◆ **Aim of the task**
Take the data below and extract the lines from the one with "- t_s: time" to the one with "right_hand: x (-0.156", inclusive, exactly as written.

Data extract START

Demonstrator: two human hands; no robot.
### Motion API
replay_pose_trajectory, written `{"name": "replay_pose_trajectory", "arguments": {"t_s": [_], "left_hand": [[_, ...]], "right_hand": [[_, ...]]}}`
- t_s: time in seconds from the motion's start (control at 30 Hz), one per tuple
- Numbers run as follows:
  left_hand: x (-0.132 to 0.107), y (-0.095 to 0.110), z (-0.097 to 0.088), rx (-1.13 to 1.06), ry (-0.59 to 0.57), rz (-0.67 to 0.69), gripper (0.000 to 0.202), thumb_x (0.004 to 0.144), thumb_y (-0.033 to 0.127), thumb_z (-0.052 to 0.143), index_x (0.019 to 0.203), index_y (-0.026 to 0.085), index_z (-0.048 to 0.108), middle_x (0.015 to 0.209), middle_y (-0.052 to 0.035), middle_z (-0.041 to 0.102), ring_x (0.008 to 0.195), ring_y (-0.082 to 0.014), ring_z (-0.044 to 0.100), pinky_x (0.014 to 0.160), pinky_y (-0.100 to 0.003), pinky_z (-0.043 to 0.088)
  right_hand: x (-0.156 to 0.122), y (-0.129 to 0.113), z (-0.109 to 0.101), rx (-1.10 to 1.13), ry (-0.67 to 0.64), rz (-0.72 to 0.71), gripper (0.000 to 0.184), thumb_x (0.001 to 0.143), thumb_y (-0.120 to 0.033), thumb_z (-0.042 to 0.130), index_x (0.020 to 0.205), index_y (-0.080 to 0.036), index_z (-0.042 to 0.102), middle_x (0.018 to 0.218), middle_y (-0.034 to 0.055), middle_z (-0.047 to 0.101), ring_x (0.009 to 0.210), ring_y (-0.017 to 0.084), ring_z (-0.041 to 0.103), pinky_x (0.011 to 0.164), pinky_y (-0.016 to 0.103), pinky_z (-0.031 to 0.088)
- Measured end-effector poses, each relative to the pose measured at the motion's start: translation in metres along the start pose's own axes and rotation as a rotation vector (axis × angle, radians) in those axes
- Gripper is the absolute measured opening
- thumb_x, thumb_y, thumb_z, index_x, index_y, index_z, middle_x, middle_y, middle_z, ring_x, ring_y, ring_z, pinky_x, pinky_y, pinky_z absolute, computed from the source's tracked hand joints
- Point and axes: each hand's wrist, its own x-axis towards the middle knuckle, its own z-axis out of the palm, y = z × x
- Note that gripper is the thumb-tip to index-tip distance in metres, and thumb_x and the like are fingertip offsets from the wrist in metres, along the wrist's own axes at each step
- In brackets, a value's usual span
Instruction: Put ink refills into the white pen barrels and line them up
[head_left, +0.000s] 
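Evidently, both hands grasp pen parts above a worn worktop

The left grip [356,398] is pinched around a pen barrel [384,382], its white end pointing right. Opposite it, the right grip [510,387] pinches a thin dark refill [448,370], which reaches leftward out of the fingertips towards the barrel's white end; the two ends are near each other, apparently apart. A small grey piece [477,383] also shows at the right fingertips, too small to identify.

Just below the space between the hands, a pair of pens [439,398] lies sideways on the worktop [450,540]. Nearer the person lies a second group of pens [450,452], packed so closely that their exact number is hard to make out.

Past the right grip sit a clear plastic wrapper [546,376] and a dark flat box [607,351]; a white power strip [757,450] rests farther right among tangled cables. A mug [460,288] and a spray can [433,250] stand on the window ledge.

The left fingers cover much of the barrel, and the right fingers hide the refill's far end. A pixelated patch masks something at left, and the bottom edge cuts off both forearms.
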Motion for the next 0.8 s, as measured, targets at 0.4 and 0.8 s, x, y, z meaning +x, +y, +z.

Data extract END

◆ **Answer area**
- t_s: time in seconds from the motion's start (control at 30 Hz), one per tuple
- Numbers run as follows:
  left_hand: x (-0.132 to 0.107), y (-0.095 to 0.110), z (-0.097 to 0.088), rx (-1.13 to 1.06), ry (-0.59 to 0.57), rz (-0.67 to 0.69), gripper (0.000 to 0.202), thumb_x (0.004 to 0.144), thumb_y (-0.033 to 0.127), thumb_z (-0.052 to 0.143), index_x (0.019 to 0.203), index_y (-0.026 to 0.085), index_z (-0.048 to 0.108), middle_x (0.015 to 0.209), middle_y (-0.052 to 0.035), middle_z (-0.041 to 0.102), ring_x (0.008 to 0.195), ring_y (-0.082 to 0.014), ring_z (-0.044 to 0.100), pinky_x (0.014 to 0.160), pinky_y (-0.100 to 0.003), pinky_z (-0.043 to 0.088)
  right_hand: x (-0.156 to 0.122), y (-0.129 to 0.113), z (-0.109 to 0.101), rx (-1.10 to 1.13), ry (-0.67 to 0.64), rz (-0.72 to 0.71), gripper (0.000 to 0.184), thumb_x (0.001 to 0.143), thumb_y (-0.120 to 0.033), thumb_z (-0.042 to 0.130), index_x (0.020 to 0.205), index_y (-0.080 to 0.036), index_z (-0.042 to 0.102), middle_x (0.018 to 0.218), middle_y (-0.034 to 0.055), middle_z (-0.047 to 0.101), ring_x (0.009 to 0.210), ring_y (-0.017 to 0.084), ring_z (-0.041 to 0.103), pinky_x (0.011 to 0.164), pinky_y (-0.016 to 0.103), pinky_z (-0.031 to 0.088)

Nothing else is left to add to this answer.